RECORDED DATA: Begin

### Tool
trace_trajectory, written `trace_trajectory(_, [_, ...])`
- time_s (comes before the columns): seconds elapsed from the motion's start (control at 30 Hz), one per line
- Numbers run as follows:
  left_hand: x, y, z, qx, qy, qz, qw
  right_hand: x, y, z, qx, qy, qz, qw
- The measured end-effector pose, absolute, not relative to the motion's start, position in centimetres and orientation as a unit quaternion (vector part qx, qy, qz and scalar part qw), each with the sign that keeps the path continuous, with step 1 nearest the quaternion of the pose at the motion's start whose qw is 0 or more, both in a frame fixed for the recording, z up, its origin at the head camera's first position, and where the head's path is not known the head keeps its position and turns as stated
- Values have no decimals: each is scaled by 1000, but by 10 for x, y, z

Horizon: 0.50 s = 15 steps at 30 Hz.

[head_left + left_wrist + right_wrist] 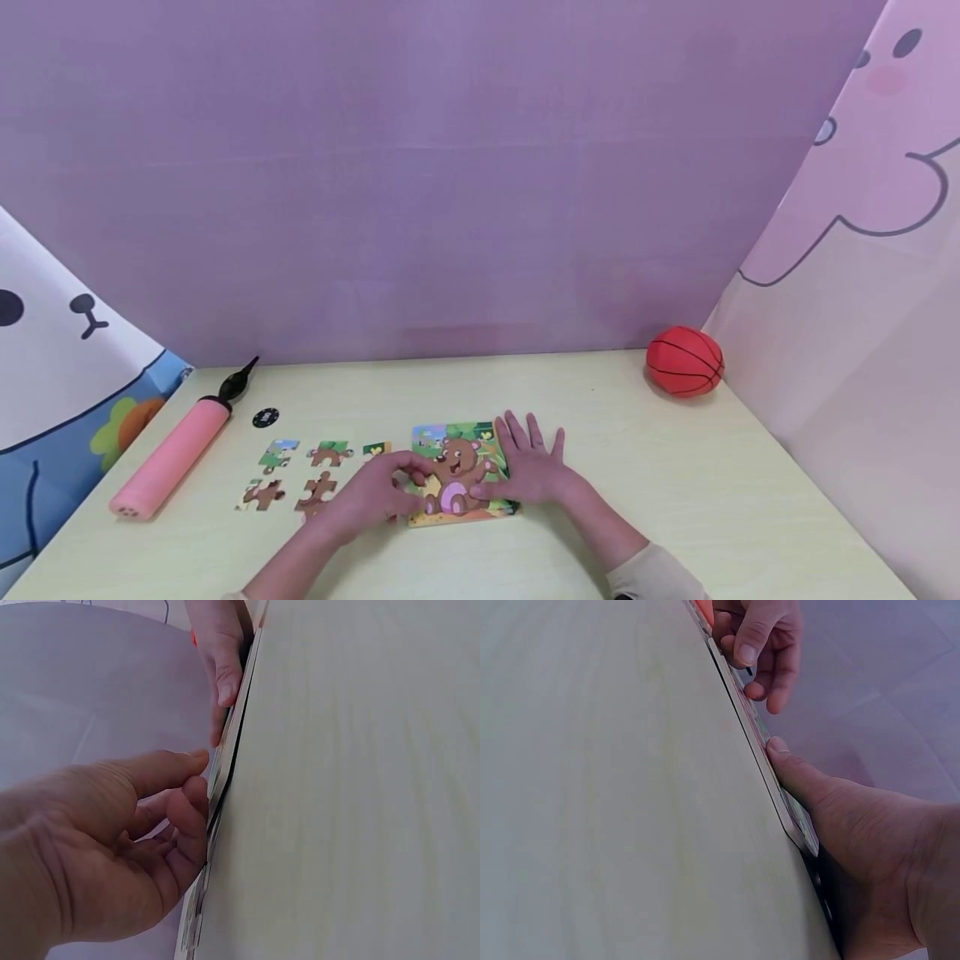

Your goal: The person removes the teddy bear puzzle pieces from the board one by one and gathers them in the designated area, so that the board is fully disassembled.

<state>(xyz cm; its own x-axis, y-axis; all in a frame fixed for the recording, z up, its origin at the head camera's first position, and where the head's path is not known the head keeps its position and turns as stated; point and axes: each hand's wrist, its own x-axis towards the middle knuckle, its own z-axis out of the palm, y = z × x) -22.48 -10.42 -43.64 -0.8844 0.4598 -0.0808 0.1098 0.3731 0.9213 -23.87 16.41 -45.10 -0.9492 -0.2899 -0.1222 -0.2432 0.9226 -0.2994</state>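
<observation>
A square bear puzzle board (453, 471) lies flat on the table, with a brown bear on its picture side. My right hand (534, 471) rests over its right edge with fingers spread and thumb on the picture. At the board's left edge is my left hand (378, 492), thumb and fingers loosely curled, with nothing visible between them. The left wrist view shows the left fingertips (196, 793) close beside the board's edge; contact is hard to tell. Several loose jigsaw pieces (328, 452) lie left of the board, some partly hidden by the left hand.
A pink hand pump (172, 462) with a black nozzle lies at the left of the table (637, 467). A black round chip (266, 417) sits near it. At the back right corner rests a red toy basketball (684, 362). A purple backdrop (450, 183) rises behind the table.
</observation>
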Motion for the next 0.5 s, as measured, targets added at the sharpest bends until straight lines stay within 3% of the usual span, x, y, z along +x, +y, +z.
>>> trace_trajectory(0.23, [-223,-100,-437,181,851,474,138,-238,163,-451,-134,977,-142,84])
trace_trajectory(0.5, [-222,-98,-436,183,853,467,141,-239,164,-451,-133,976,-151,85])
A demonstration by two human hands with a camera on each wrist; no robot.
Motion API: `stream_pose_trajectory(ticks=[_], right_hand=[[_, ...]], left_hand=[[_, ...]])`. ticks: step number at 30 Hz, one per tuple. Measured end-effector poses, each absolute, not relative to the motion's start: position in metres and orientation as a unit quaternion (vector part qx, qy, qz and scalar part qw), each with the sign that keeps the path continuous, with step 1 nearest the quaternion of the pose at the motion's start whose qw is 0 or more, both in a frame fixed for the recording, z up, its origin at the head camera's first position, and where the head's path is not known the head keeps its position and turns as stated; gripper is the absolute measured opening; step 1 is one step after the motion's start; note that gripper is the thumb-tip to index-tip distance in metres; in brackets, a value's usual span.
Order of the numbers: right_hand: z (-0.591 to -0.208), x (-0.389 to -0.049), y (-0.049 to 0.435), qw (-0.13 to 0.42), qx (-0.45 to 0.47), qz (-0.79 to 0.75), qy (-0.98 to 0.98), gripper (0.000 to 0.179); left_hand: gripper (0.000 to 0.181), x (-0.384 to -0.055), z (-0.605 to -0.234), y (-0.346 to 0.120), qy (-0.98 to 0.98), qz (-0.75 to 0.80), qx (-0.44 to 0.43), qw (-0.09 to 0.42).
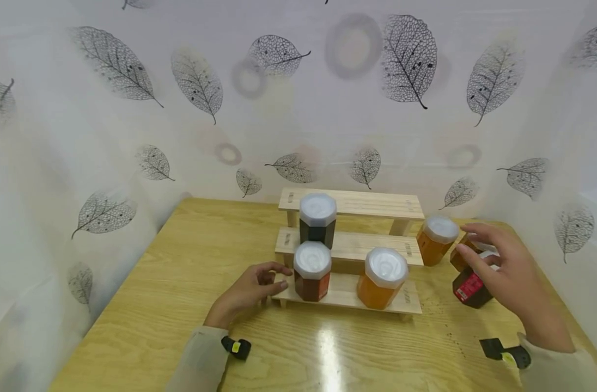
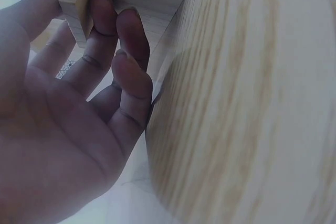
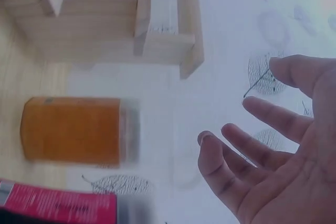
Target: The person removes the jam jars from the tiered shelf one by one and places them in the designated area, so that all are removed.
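Observation:
A three-step wooden rack (image 1: pixel 347 283) stands on the table, its left end within my left hand (image 1: pixel 249 291). In the left wrist view, the curled fingers of that hand wrap the rack's end piece (image 2: pixel 76 3). A reddish-brown jar (image 1: pixel 312 283) sits on the bottom step just right of these fingers. Farther right on that step is an orange jar (image 1: pixel 374 291), and a dark jar (image 1: pixel 318 220) stands on the middle step. My right hand (image 1: pixel 506 272) hovers, thumb and fingers spread, over a dark jar with a pink label (image 1: pixel 470 288); nothing is in its grasp.
Right of the rack stand another orange jar (image 1: pixel 433 245) and, partly hidden by the right hand, an amber jar (image 1: pixel 457 260). Leaf-printed white sheeting (image 1: pixel 288 125) encloses the wooden table (image 1: pixel 200 250) at the back and sides.

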State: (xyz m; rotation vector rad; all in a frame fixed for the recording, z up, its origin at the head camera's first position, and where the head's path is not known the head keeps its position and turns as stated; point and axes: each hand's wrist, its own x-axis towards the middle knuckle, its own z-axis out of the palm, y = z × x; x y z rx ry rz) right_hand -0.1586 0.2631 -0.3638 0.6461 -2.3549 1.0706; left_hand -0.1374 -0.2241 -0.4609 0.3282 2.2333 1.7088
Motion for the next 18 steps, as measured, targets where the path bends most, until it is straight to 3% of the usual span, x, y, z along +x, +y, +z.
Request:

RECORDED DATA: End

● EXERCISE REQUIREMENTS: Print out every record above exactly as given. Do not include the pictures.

● TASK OUTPUT:
### Tool
trace_trajectory, written `trace_trajectory(_, [_, ...])`
- time_s (comes before the columns): seconds elapsed from the motion's start (control at 30 Hz), one per line
- Numbers run as follows:
  left_hand: x, y, z, qx, qy, qz, qw
  right_hand: x, y, z, qx, qy, qz, qw
- The measured end-effector pose, absolute, not relative to the motion's start, position in centimetres and orientation as a unit quaternion (vector part qx, qy, qz and scalar part qw), each with the sign that keeps the path continuous, with step 1 nearest the quaternion of the pose at the motion's start whose qw is 0 or more, both in a frame fixed for the recording, z up, its origin at the head camera's first position, and where the head's path is not known the head keeps its position and turns as stated
- Values have no decimals: each is scaled by 1000, but by 10 for x, y, z

Horizon: 0.50 s = 15 steps at 30 Hz.

[head_left + left_wrist + right_wrist] 

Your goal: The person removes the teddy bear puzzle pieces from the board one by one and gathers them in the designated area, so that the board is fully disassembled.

<state>(xyz cm; its own x-axis, y-axis; all in a frame fixed for the recording, z up, its origin at the head camera's first position, and where the head's path is not known the head keeps its position and turns as stated; point and axes: each hand's wrist, its own x-axis towards the middle knuckle, its own z-axis out of the palm, y = z × x) -22.48 -10.42 -43.64 -0.8844 0.4598 -0.0808 0.1098 0.3731 0.9213 -23.87 16.41 -45.10 -0.9492 -0.2899 -0.1222 -0.2432 0.9226 -0.2994</state>
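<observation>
A square bear puzzle board (453, 471) lies flat on the table, with a brown bear on its picture side. My right hand (534, 471) rests over its right edge with fingers spread and thumb on the picture. At the board's left edge is my left hand (378, 492), thumb and fingers loosely curled, with nothing visible between them. The left wrist view shows the left fingertips (196, 793) close beside the board's edge; contact is hard to tell. Several loose jigsaw pieces (328, 452) lie left of the board, some partly hidden by the left hand.
A pink hand pump (172, 462) with a black nozzle lies at the left of the table (637, 467). A black round chip (266, 417) sits near it. At the back right corner rests a red toy basketball (684, 362). A purple backdrop (450, 183) rises behind the table.
</observation>
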Motion for the next 0.5 s, as measured, targets added at the sharpest bends until straight lines stay within 3% of the usual span, x, y, z along +x, +y, +z.
>>> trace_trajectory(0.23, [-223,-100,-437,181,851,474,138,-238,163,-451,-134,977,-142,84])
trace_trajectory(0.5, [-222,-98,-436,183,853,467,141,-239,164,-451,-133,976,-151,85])
A demonstration by two human hands with a camera on each wrist; no robot.
Motion API: `stream_pose_trajectory(ticks=[_], right_hand=[[_, ...]], left_hand=[[_, ...]])`. ticks: step number at 30 Hz, one per tuple. Measured end-effector poses, each absolute, not relative to the motion's start: position in metres and orientation as a unit quaternion (vector part qx, qy, qz and scalar part qw), each with the sign that keeps the path continuous, with step 1 nearest the quaternion of the pose at the motion's start whose qw is 0 or more, both in a frame fixed for the recording, z up, its origin at the head camera's first position, and where the head's path is not known the head keeps its position and turns as stated; gripper is the absolute measured opening; step 1 is one step after the motion's start; note that gripper is the thumb-tip to index-tip distance in metres; in brackets, a value's usual span.
Order of the numbers: right_hand: z (-0.591 to -0.208), x (-0.389 to -0.049), y (-0.049 to 0.435), qw (-0.13 to 0.42), qx (-0.45 to 0.47), qz (-0.79 to 0.75), qy (-0.98 to 0.98), gripper (0.000 to 0.179); left_hand: gripper (0.000 to 0.181), x (-0.384 to -0.055), z (-0.605 to -0.234), y (-0.346 to 0.120), qy (-0.98 to 0.98), qz (-0.75 to 0.80), qx (-0.44 to 0.43), qw (-0.09 to 0.42).
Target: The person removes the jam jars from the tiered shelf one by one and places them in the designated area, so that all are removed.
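Observation:
A three-step wooden rack (image 1: pixel 347 283) stands on the table, its left end within my left hand (image 1: pixel 249 291). In the left wrist view, the curled fingers of that hand wrap the rack's end piece (image 2: pixel 76 3). A reddish-brown jar (image 1: pixel 312 283) sits on the bottom step just right of these fingers. Farther right on that step is an orange jar (image 1: pixel 374 291), and a dark jar (image 1: pixel 318 220) stands on the middle step. My right hand (image 1: pixel 506 272) hovers, thumb and fingers spread, over a dark jar with a pink label (image 1: pixel 470 288); nothing is in its grasp.
Right of the rack stand another orange jar (image 1: pixel 433 245) and, partly hidden by the right hand, an amber jar (image 1: pixel 457 260). Leaf-printed white sheeting (image 1: pixel 288 125) encloses the wooden table (image 1: pixel 200 250) at the back and sides.
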
State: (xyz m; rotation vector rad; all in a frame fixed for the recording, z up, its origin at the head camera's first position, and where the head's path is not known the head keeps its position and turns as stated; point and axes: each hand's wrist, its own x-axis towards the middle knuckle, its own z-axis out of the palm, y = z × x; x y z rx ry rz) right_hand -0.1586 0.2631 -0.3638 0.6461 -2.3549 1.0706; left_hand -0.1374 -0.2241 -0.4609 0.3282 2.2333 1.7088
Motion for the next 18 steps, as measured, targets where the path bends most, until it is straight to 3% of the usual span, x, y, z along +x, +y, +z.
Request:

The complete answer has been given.